Iris: Had you discussed your biological mother with your daughter and told her you were convinced she was her in her previous life before she spontaneously talked about her memories?

Marit: No. She began mentioning things spontaneously when she was about two, as early as she could express herself clearly. I was surprised, but also not, considering the experience I had at her birth. I never prompted her and only ever asked open ended questions, like: “Really?” or “What else do you remember?”

After this had happened 2-3 times, I mentioned it to my husband and asked him not to dismiss her or direct her in any way. He was really great about it. Shortly after that, with no prompting on his part, she started sharing with him as well.

Iris: Did she say anything else in relation to the past life or the intermission period?

Marit: She did. I love to bake and she would often bake with me.
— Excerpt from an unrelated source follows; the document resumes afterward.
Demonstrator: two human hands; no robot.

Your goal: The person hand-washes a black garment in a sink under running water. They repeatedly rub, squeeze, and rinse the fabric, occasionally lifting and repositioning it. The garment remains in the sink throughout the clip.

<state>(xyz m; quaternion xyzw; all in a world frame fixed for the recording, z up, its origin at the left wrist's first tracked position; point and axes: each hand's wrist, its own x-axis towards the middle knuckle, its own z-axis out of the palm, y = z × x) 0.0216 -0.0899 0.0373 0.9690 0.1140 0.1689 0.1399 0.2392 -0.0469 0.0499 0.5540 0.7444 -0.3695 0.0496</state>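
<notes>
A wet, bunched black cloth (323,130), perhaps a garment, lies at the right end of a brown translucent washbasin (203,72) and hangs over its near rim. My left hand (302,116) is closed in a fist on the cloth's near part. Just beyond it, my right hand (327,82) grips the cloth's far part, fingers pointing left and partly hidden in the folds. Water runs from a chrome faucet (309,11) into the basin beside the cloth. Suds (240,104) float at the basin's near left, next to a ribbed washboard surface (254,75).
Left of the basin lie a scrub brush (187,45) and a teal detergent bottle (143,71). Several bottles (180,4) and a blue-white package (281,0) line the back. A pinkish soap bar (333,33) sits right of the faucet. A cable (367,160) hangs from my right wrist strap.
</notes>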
She would say things like, “We used to have a mixer just like that one (a KitchenAid), but it was white.” Or “I liked making pies with grandma. For Christmas. We made them together. It was our special thing.”

She would play all the time in a little fort I made her behind the couch. She tucked maps back there, and a tea set, and other odds and ends. I’d hear her back there having long conversations with people that were incredibly detailed. At one point she recalled Jack Kennedy as a good man and a true leader. I don’t recall the words exactly. This particular conversation felt more like a re-enactment of one that she’d overheard between her parents and friends. (Remember, her parents were probably Boston Catholics, and Kennedy would have been a hero. She would have been around 9 years old when he was assassinated, and I wouldn’t be surprised if her family talked about him with respect and nostalgia in the years after his death.)
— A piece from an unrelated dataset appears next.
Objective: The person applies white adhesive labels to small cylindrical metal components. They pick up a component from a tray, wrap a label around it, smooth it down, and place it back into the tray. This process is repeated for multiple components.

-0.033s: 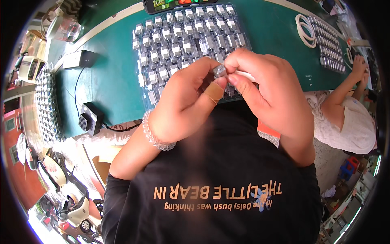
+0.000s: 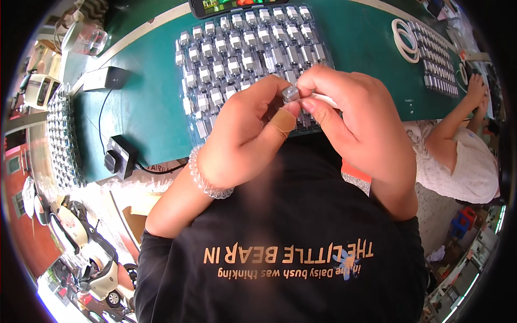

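In front of my chest, my left hand [image 2: 242, 132] pinches a small silver metal part like a tiny motor [image 2: 291, 95] between thumb and fingers, its end face upward. A tan bandage [image 2: 284, 121] wraps the left thumb, and a clear coiled band circles that wrist. Close against it, my right hand [image 2: 358, 107] is closed on a thin white strip [image 2: 326, 99], whose end reaches toward the part; the fingertips hide where they meet. Beneath and beyond both hands lies a clear plastic tray [image 2: 191, 131] with rows of similar silver parts, many bearing white patches.
A phone [image 2: 229, 6] stands behind the tray on the green table [image 2: 145, 113]. Two dark boxes with a cable [image 2: 123, 156] and another tray [image 2: 62, 134] are left. White tape rings [image 2: 399, 43] and a filled tray [image 2: 437, 62] lie right, near another person's hand [image 2: 476, 89].
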`<state>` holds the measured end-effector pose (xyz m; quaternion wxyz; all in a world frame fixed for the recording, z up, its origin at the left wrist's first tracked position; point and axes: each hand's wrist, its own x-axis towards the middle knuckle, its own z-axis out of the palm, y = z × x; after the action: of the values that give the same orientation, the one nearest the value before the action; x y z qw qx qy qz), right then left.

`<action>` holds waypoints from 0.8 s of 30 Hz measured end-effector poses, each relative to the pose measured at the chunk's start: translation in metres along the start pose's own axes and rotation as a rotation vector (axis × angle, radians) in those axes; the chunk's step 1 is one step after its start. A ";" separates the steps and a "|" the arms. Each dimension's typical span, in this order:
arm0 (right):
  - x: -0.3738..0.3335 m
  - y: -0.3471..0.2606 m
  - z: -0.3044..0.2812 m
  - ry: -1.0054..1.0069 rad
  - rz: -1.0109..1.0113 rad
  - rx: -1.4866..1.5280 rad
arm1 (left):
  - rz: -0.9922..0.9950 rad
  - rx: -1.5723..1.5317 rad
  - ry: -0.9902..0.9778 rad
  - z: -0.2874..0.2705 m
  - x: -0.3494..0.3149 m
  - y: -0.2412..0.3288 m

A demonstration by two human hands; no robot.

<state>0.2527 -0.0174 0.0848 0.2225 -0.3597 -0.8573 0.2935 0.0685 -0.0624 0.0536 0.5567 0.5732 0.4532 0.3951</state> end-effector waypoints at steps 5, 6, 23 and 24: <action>0.000 0.001 0.003 0.035 -0.035 -0.022 | 0.035 -0.098 0.097 0.006 0.000 -0.005; 0.000 0.001 0.004 0.049 -0.047 -0.025 | 0.054 -0.059 0.114 0.006 0.000 -0.006; 0.001 -0.007 0.007 0.069 -0.074 -0.145 | 0.485 0.551 0.207 0.003 0.014 -0.020; 0.002 -0.005 0.007 0.073 -0.070 -0.143 | 0.466 0.541 0.214 0.004 0.012 -0.019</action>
<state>0.2450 -0.0210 0.0834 0.2375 -0.3549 -0.8795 0.2102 0.0740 -0.0521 0.0340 0.2298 0.7428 0.4540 0.4350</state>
She also talked about other past lives that we shared together as mother and daughter. She would say things like, “Remember when I was your mommy and we XX?” I would say, no, I don’t remember, and she would go on telling me stories about things that we did together. I don’t recall any other time that she was my daughter in these stories, only ever my mother.
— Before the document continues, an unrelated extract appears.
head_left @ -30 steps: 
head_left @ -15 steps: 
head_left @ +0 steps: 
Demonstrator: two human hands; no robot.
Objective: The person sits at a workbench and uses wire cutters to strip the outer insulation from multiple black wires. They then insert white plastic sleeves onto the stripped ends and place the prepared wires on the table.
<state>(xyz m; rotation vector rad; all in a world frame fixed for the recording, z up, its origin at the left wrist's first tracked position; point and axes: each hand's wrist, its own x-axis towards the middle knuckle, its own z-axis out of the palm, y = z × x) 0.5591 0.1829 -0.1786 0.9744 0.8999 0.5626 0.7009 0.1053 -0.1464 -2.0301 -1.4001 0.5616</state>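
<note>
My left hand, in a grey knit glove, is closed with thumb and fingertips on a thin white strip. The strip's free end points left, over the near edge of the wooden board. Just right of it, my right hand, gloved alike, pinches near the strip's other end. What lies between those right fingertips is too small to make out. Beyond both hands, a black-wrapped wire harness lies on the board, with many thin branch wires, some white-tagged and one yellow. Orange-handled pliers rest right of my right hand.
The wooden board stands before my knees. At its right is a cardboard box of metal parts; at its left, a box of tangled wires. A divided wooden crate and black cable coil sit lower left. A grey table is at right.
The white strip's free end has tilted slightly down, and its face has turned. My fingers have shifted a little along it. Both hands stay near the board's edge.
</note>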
She did recall a time when she was my mother and we were healers of some sort. That work had been passed down and down through generations. She said that we were doing something like that in this life and that I am supposed to teach her what I do so that she can do it too.

There were lots of other little things. I cannot remember them all, sadly.

Iris: How old is your daughter now? Does she still speak about the past life?

Marit: She is 8, and no, she does not offer spontaneous memories anymore. They stopped when she was about five or five and a half. We still talk openly about reincarnation. This is easy to do considering my work. She shows a lot of interest in what I do. She is very spiritually open and has a deep understanding of the life of the soul. Sometimes now, though, I see her questioning what she’s always known because of what she hears at school from her friends. “They say there’s no reincarnation…” She talks openly with me about things that challenge her beliefs. It seems she likes having me as a sounding board.

Iris: Thank you a lot for patiently answering my questions!

Marit: My pleasure. Thanks for asking. It’s been an honor communicating with you.

At the time my daughter was sharing these memories with me, I did not know there were researchers out there who may be interested in our story. This, however, is a very active field of scientific investigation. If you are experiencing something similar, please contact me and I will connect you with Iris and others who are very interested in hearing your stories.

“I am still surprised how common supernatural experiences are,” Iris told me. “It is often a great relief for people to be able to talk about them!”